_ACTIVITY_
Write out the data exactly, please, and omit the pictures.

# # #

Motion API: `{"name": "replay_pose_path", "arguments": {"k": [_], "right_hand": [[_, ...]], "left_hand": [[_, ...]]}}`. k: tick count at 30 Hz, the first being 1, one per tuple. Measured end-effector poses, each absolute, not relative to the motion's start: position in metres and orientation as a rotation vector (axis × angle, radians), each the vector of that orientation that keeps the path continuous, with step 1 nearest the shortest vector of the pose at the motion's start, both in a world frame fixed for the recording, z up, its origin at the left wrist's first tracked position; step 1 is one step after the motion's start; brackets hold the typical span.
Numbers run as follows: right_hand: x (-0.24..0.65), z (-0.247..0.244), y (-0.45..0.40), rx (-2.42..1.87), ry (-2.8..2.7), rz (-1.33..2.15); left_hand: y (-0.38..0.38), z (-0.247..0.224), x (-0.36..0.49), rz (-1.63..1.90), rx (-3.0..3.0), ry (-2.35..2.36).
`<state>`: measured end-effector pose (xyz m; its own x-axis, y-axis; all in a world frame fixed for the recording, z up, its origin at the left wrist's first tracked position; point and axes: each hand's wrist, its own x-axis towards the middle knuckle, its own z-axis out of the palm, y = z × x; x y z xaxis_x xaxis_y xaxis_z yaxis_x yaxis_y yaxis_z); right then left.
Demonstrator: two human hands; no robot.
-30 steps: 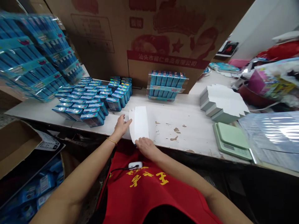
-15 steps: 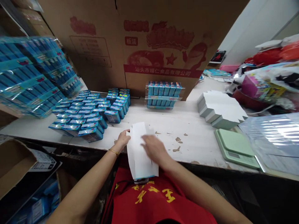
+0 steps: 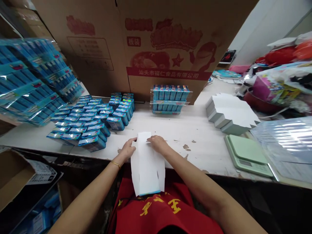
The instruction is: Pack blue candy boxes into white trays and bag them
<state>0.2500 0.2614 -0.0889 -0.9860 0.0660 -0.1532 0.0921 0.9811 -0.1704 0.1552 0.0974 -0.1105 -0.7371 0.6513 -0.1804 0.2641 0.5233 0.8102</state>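
Observation:
A white folded card sheet (image 3: 148, 162) lies over the table's front edge, with slits near its lower end and a thin blue strip along the bottom. My left hand (image 3: 127, 149) grips its upper left edge between thumb and fingers. At the upper right edge, my right hand (image 3: 157, 143) has its fingers closed on the card. Rows of small blue boxes (image 3: 91, 143) stand to the left of the sheet. Behind it, a clear-wrapped pack of blue boxes (image 3: 169, 99) stands upright against a large carton.
The printed brown carton (image 3: 97, 78) walls the back. Wrapped blue packs (image 3: 29, 84) lean at the far left. To the right are stacked white cards (image 3: 234, 110), a green scale (image 3: 247, 152) and clear plastic sheets (image 3: 287, 143). An open box (image 3: 14, 172) sits lower left.
My right hand has gone from a blurred, spread pose over the card to a closed hold at its upper right edge. The card's lower end reaches slightly further down.

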Motion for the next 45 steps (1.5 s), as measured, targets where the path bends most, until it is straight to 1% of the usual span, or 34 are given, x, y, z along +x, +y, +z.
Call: {"name": "replay_pose_path", "arguments": {"k": [3,7,9,11,14,17,21,27,33,38,45], "right_hand": [[0.248,-0.089,0.262,0.092,2.978,-0.264],[0.249,-0.090,0.258,0.079,2.971,-0.225],[0.246,-0.089,0.255,0.069,2.961,-0.208],[0.239,-0.088,0.251,0.085,2.920,-0.203],[0.224,-0.084,0.245,0.123,2.830,-0.234],[0.216,-0.083,0.245,0.149,2.789,-0.311],[0.224,-0.087,0.260,0.248,2.807,-0.464],[0.234,-0.095,0.280,0.484,2.773,-0.725],[0.234,-0.098,0.273,0.624,2.737,-0.864],[0.231,-0.099,0.274,0.738,2.723,-0.891],[0.241,-0.085,0.262,0.708,2.811,-0.942]], "left_hand": [[0.098,-0.109,0.151,1.114,0.861,2.298],[0.100,-0.112,0.152,1.230,0.450,2.168],[0.100,-0.113,0.153,1.249,0.400,2.066],[0.099,-0.113,0.152,1.220,0.504,2.090],[0.099,-0.111,0.149,1.067,0.831,2.265],[0.102,-0.109,0.147,0.887,0.998,2.328],[0.113,-0.107,0.142,0.779,0.850,2.352],[0.131,-0.112,0.136,0.742,0.651,2.424],[0.133,-0.109,0.148,0.813,0.510,2.422],[0.131,-0.102,0.151,0.908,0.440,2.361],[0.125,-0.103,0.156,1.019,0.367,2.336]]}}
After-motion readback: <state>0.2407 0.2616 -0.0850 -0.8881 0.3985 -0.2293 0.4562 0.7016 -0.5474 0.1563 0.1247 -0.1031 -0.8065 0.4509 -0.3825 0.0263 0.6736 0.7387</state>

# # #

_SOLUTION TO THE EXERCISE_
Motion API: `{"name": "replay_pose_path", "arguments": {"k": [_], "right_hand": [[_, ...]], "left_hand": [[_, ...]]}}`. k: tick count at 30 Hz, the first being 1, one per tuple. Measured end-effector poses, each absolute, not relative to the motion's start: position in metres and orientation as a rotation vector (axis × angle, radians), each the vector of that orientation that keeps the path continuous, with step 1 nearest the shortest vector of the pose at the motion's start, both in a world frame fixed for the recording, z up, its origin at the left wrist's first tracked position; step 1 is one step after the motion's start; brackets hold the typical span.
Numbers run as follows: right_hand: x (-0.24..0.65), z (-0.247..0.244), y (-0.45..0.40), rx (-2.42..1.87), ry (-2.8..2.7), rz (-1.33..2.15); left_hand: y (-0.38..0.38), z (-0.247..0.224), x (-0.36..0.49), rz (-1.63..1.90), rx (-3.0..3.0), ry (-2.35..2.36).
`<state>`: measured end-effector pose (xyz m; its own x-axis, y-axis; all in a world frame fixed for the recording, z up, its origin at the left wrist's first tracked position; point and axes: each hand's wrist, its own x-axis towards the middle knuckle, its own z-axis out of the palm, y = z × x; x y z xaxis_x xaxis_y xaxis_z yaxis_x yaxis_y yaxis_z); right then left.
Demonstrator: two human hands; no robot.
-30 steps: 
-15 steps: 
+0 steps: 
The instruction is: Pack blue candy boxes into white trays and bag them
<state>0.2500 0.2614 -0.0889 -0.9860 0.0660 -0.1532 0.0921 0.9811 -0.1704 0.1552 0.0974 -0.1105 -0.7371 0.6513 -0.1804 0.2641 0.5233 0.8102</state>
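Observation:
A white folded card sheet (image 3: 148, 162) lies over the table's front edge, with slits near its lower end and a thin blue strip along the bottom. My left hand (image 3: 127, 149) grips its upper left edge between thumb and fingers. At the upper right edge, my right hand (image 3: 157, 143) has its fingers closed on the card. Rows of small blue boxes (image 3: 91, 143) stand to the left of the sheet. Behind it, a clear-wrapped pack of blue boxes (image 3: 169, 99) stands upright against a large carton.
The printed brown carton (image 3: 97, 78) walls the back. Wrapped blue packs (image 3: 29, 84) lean at the far left. To the right are stacked white cards (image 3: 234, 110), a green scale (image 3: 247, 152) and clear plastic sheets (image 3: 287, 143). An open box (image 3: 14, 172) sits lower left.
My right hand has gone from a blurred, spread pose over the card to a closed hold at its upper right edge. The card's lower end reaches slightly further down.
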
Motion for the next 45 steps (1.5 s), as measured, targets where the path bends most, until it is straight to 1% of the usual span, or 34 are given, x, y, z along +x, +y, +z.
Call: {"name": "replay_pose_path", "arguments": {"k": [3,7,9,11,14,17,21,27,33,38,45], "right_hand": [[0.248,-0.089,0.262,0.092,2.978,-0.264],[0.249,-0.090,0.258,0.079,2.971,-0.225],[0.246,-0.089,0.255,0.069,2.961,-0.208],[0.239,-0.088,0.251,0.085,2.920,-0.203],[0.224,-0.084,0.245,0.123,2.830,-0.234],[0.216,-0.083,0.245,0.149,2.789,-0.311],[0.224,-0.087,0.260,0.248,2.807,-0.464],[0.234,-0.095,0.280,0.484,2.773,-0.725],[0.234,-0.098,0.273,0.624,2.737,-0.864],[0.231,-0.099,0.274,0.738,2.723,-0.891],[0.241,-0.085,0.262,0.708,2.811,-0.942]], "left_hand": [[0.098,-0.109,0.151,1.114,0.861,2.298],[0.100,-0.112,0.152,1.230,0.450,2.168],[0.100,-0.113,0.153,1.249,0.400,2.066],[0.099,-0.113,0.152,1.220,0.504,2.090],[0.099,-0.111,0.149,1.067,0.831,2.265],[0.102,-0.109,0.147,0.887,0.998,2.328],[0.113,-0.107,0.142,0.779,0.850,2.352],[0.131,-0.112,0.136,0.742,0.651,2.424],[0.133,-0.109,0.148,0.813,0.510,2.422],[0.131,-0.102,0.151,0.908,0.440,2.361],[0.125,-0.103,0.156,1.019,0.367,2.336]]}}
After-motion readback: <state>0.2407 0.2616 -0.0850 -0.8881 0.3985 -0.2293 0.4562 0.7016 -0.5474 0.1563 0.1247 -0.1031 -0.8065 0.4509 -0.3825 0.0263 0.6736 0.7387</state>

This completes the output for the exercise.